The narrative changes over time: at first the children are his, then they’re his neighbour’s children. Later on it is suggested that even he was one of them. There are vivid descriptions about children being injected with viruses and diseases and the entire monologue is chilling and uncomfortable. Carrasco’s accented English delivery is almost detached with questioning inflections yet he is compelling.

The musical score by David Chisholm that accompanies the monologue further evokes feelings of apprehension. It builds the tension and gives you the feeling that something worse is to come, although you can’t imagine what it could be. A multimedia presentation shows more jolting imagery of an Australian country homestead and you want to look away in case something horrific comes on screen. But despite the buildup, all it shows is lots of snapshots of men in the foetal position and sitting in a room and not much else.

Mauricio Carrasco performs The Experiment, playing at the 2015 Sydney Festival. Photo by Jamie Williams/Sydney Festival.
Mauricio Carrasco performs The Experiment, playing at the 2015 Sydney Festival. Photo by Jamie Williams/Sydney Festival.

Similarly, Carrasco pasting heart monitor pads over his chest and arms and a futuristic helmet (designed by Anna Conrick) on also makes you fearful that he might do real damage to himself. However after lighting up the helmet, he simply takes it all off again. Artwork (by Emmanuel Bernardoux) imposed on the transparent screen and on the back of the stage is reminiscent of blood and human cells that later morph into something more romantic and beautiful.
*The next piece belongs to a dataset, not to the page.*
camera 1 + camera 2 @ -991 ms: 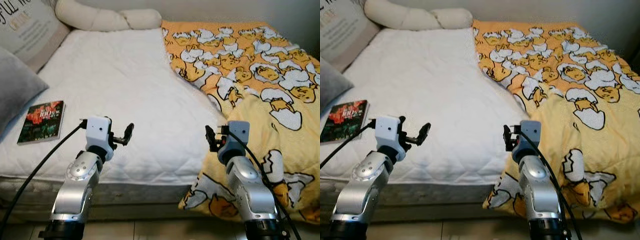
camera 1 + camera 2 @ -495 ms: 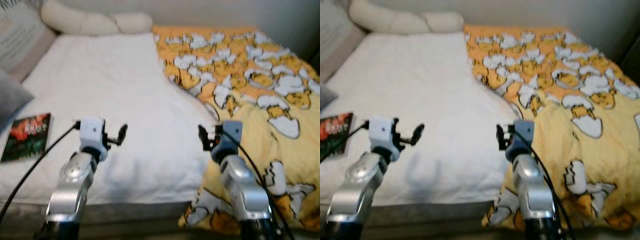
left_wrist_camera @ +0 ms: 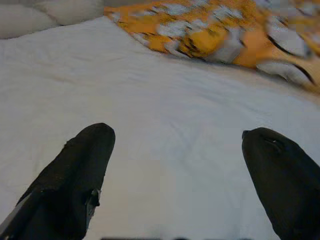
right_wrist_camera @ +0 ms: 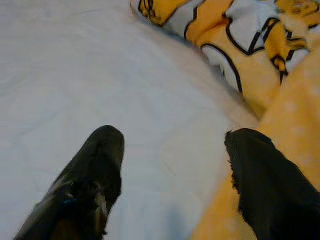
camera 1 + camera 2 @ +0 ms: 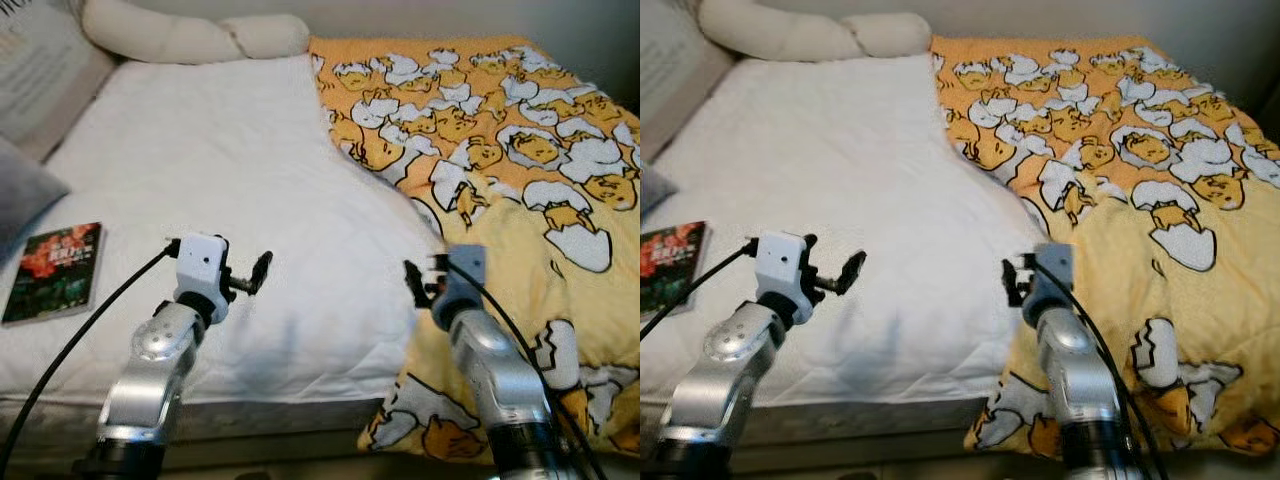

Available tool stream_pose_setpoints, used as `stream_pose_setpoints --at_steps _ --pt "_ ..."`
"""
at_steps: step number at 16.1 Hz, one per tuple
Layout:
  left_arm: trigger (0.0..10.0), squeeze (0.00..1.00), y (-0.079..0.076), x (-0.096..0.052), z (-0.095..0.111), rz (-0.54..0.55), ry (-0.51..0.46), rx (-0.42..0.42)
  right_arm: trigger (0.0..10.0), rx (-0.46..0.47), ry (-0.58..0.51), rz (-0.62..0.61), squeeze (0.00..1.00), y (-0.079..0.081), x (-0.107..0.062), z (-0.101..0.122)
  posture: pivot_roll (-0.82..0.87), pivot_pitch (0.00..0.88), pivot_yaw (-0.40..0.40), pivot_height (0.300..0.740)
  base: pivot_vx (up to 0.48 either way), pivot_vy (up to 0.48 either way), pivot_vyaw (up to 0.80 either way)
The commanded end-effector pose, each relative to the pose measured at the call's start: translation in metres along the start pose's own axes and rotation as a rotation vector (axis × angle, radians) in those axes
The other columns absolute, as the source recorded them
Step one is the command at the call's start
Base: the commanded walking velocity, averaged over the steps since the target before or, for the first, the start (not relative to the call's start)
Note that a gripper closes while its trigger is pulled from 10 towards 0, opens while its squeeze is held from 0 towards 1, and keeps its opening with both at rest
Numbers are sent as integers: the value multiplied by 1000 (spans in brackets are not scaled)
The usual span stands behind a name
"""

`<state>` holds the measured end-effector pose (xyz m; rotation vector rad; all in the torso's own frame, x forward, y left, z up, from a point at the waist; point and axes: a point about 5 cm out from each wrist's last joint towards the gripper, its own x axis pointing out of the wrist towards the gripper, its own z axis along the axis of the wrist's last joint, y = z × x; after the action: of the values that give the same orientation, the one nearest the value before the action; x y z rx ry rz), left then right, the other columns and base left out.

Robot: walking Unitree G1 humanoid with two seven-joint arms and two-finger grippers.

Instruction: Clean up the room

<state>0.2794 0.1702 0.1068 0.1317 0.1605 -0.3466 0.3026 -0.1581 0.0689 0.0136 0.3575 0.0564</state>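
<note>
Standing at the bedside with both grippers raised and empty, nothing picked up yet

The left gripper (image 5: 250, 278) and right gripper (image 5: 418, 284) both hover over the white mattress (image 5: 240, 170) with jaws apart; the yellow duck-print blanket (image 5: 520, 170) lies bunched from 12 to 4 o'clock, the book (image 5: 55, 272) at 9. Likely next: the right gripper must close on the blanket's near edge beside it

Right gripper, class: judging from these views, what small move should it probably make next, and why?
Probably ease the right gripper forward and to its right onto the yellow blanket edge. Its fingers stand open, empty, right beside that edge, and the blanket lies bunched over one side of the white mattress. The left gripper hovers open over bare mattress.
</note>
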Motion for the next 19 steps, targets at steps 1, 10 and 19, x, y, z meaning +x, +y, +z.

The monologue is broken up with interludes of various techniques performed by Carrasco on his guitar. The most confronting is a scourer and plastic ruler used on an electric guitar, in a way that is terribly screechy but oddly musical. It evokes the feeling of fingernails on a chalkboard which for many audience members, was too much to bear. In another guitar ‘experiment’, a robot plays the twin guitars (designed by Benjamin Kolaitis) and it sounds like a child who has found a guitar and is trying to make as much noise as possible.

Overall, the performance isn’t for the faint hearted. The chilling subject matter and the musical and visual accompaniments get you thinking and using your senses, making you feel quite unsettled at times. For many, it will be refreshing to see such experimental theatre but for the dozen or so people who walked out during the first Sydney Festival performance, what they were feeling was extreme enough for them to vote with their feet. Those who remained were left feeling uncomfortable, horrified and maybe even a bit confused.